Grassroots Support for a Threatened Habitat

Ecologists go underground to investigate how grass roots bear up against bugs.

Pests that feast on plant roots are a significant threat to Australia’s vulnerable grassland habitats.
Researchers have been investigating the ways grasses defend themselves against these insidious attacks. 

Root-eating herbivores, including beetles, can reduce plant productivity by up to 25%, slashing crop yields and threatening food production. Roots suck up nutrients and moisture from the soil to ensure plant re-growth and stability, so the whole plant suffers when its roots are ravaged. Remarkably, the combined mass of root herbivores can exceed that of sheep grazing on Australian pastures, yet as most research focuses on above-ground defences, little was known about how roots protect themselves. 

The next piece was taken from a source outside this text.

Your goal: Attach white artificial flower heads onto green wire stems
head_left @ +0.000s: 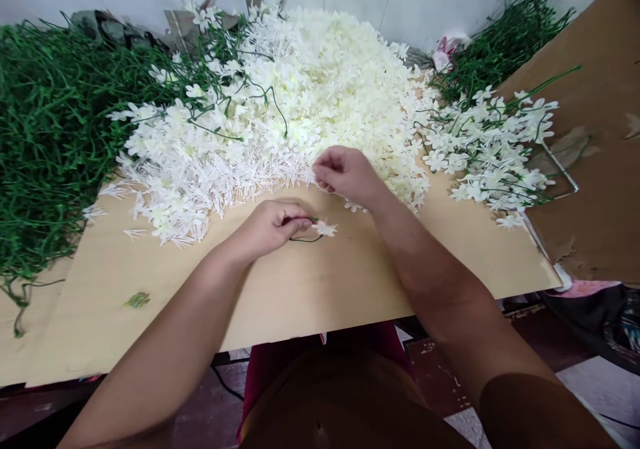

Scott Johnson, an associate professor at Western Sydney University, leads a multi-pronged project that adopts an innovative and holistic approach to investigate plant self-defence. “Beetle larvae have a below-ground phase that can last up to two years” explains Johnson. “They chew away at plant roots until the root loses all anchorage. This is a big problem during droughts”.

 In 2014, Johnson and fellow ecologist, Dr Ben Moore, tested the way in which grasses responded to attacks from root herbivores, including the greyback cane grub, a member of the scarab family. “Our early studies revealed how much silicon was in the roots. Silicon strengthens plants and helps them retain water, and we found that plants under attack took up extra silicon from the soil to defend themselves.”

Need to know

  • The combined weight of root-eating insects exceeds that of sheep on some pastures    
  • Root-munching herbivores can reduce plant productivity by up to 25%     
  • Research shows plants take strength from silicon to brace them-selves against attacks    

Johnson and his team of postdoctoral scientists and PhD students at the Hawkesbury Institute for the Environment are now investigating how they can exploit silicon to protect plants. One way is to increase silicon in the soil, as it can be rapidly depleted by nutrient-hungry crops. “We are working with Australian Steel Mill Services to see if we can reuse the by-product of steel production, calcium silicate, by adding it to soils. But first we have to test how ecosystems respond to such an intervention.” 

Climate change is at the forefront of this work. “We may see more pest outbreaks as the climate warms” said Johnson, “and droughts have highlighted the need for resilient crops”. Recent studies from Johnson’s team suggested that higher levels of carbon dioxide in the air reduces silicon uptake by plants, further weakening their defences. One solution may be to breed grasses to absorb more silicon.

The future of staple food crops could depend upon such research. “Root feeding grubs are the biggest threat to the sugarcane industry” says Kevin Powell from Sugar Research Australia. “They affect nearly every grower. If we don’t find a way to protect plants against pests — and there will be more of them as the climate warms — farmers will lose crops and money.”

The direction of Johnson’s research continues to respond to developments in the field of ecology. “We are now starting to look at the soil microbiome,” he says, “and how symbiotic microbes affect nutrient uptake.” 

Harnessing natural processes to help crops defend themselves could help sustainably safeguard the future of food. 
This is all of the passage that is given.